### GOAL OF THE EXERCISE
What is needed is an exact copy of the lines in the listing below, from the one with "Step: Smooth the" up to and including the one with "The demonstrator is", with no other lines.

### RECORDS SHOWN
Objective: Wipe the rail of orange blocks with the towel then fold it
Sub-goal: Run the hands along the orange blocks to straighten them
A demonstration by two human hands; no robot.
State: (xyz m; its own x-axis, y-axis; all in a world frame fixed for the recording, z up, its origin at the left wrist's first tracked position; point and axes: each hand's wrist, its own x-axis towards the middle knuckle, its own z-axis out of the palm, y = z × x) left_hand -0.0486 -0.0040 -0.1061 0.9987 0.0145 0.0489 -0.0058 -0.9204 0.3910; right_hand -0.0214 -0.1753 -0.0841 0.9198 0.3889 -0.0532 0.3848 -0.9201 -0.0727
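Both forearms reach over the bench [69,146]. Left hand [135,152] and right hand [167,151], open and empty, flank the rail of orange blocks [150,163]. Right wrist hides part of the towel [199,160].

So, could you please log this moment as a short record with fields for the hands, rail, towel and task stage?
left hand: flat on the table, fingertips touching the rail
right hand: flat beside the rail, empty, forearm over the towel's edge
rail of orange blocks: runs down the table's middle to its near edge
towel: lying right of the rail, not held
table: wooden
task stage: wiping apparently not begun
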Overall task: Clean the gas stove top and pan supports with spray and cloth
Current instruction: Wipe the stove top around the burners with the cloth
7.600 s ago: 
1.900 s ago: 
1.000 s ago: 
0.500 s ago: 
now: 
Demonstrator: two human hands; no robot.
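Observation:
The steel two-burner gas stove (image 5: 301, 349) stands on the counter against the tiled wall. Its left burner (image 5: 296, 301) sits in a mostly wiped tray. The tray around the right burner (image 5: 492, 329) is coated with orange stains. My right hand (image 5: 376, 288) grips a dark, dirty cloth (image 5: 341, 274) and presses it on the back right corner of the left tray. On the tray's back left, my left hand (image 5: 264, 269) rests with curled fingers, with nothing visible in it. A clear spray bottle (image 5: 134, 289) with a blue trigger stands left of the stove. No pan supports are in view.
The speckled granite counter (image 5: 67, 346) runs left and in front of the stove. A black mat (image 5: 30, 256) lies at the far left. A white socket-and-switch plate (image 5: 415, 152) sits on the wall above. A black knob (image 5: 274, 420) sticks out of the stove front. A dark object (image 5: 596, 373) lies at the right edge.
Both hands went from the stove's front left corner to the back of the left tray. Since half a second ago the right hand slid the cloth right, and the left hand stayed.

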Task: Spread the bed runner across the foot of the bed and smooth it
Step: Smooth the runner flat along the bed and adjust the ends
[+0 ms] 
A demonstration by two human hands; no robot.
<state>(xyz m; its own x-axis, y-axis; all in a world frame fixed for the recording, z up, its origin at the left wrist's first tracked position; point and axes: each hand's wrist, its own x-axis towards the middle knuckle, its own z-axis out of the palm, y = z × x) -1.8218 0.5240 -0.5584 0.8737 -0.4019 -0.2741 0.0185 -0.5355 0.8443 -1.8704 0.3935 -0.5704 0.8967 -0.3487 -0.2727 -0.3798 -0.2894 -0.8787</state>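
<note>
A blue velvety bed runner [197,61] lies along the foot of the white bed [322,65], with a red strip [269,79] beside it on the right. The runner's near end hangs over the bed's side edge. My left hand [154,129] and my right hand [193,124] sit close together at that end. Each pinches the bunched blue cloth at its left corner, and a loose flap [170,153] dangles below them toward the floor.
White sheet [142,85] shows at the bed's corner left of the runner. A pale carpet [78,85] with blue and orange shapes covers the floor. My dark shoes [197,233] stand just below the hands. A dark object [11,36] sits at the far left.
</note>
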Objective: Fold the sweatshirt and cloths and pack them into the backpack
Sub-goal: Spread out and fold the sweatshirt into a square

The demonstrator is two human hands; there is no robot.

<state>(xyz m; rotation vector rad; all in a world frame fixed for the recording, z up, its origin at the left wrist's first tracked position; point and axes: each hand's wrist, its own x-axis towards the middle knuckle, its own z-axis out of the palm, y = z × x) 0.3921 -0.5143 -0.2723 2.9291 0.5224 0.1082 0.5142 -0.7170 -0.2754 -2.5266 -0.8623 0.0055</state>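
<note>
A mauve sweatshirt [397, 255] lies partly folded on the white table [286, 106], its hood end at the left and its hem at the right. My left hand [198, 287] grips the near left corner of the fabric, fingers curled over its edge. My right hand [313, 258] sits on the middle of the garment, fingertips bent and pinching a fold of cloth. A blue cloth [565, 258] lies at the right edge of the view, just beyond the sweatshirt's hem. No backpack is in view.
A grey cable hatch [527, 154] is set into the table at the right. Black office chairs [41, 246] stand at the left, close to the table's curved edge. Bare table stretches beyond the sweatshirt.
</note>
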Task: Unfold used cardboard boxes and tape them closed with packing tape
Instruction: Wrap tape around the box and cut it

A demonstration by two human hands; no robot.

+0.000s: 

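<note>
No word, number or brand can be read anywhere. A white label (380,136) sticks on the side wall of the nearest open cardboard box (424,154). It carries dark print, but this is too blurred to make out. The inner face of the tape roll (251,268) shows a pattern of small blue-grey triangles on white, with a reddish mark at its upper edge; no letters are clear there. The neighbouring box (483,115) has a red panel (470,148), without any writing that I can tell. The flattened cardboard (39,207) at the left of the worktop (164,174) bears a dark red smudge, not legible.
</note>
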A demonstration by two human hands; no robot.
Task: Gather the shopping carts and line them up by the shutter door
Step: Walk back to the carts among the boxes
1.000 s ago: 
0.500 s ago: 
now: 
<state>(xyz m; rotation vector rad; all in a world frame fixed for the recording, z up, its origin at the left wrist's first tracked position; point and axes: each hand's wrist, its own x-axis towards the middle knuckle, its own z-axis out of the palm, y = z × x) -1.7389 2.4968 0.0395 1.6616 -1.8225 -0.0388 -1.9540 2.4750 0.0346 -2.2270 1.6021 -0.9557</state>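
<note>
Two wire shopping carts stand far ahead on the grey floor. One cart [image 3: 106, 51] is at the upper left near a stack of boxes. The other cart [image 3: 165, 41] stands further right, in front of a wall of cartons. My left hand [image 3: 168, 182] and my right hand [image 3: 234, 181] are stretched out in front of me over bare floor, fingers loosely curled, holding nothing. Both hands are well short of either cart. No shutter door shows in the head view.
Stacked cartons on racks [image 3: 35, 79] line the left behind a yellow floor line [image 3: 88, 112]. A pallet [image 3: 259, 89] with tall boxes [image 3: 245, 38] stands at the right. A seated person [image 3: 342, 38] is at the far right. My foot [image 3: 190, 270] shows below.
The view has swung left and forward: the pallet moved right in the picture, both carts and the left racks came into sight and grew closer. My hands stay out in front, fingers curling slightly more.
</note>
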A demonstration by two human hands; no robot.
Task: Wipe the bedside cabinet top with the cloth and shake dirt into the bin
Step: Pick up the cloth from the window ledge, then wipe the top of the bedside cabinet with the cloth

### ANSWER SECTION
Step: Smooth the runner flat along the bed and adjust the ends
[+0 ms] 
A demonstration by two human hands; no robot.
<state>(xyz m; its own x-axis, y-axis; all in a world frame fixed for the recording, z up, its origin at the left wrist's first tracked position; point and axes: each hand's wrist, its own x-axis towards the middle knuckle, its own z-axis out of the palm, y = z × x) -1.8218 0.5240 -0.5584 0.8737 -0.4019 -0.2741 0.0185 -0.5355 0.8443 -1.8704 0.3935 -0.5704 0.8967 -0.3487 -0.2727 -0.3798 -0.2894 -0.8787</state>
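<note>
A blue velvety bed runner [197,61] lies along the foot of the white bed [322,65], with a red strip [269,79] beside it on the right. The runner's near end hangs over the bed's side edge. My left hand [154,129] and my right hand [193,124] sit close together at that end. Each pinches the bunched blue cloth at its left corner, and a loose flap [170,153] dangles below them toward the floor.
White sheet [142,85] shows at the bed's corner left of the runner. A pale carpet [78,85] with blue and orange shapes covers the floor. My dark shoes [197,233] stand just below the hands. A dark object [11,36] sits at the far left.
</note>
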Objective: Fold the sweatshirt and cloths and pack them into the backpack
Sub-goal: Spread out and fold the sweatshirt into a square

The demonstrator is two human hands; there is no robot.

Nothing else remains to be done in this exercise.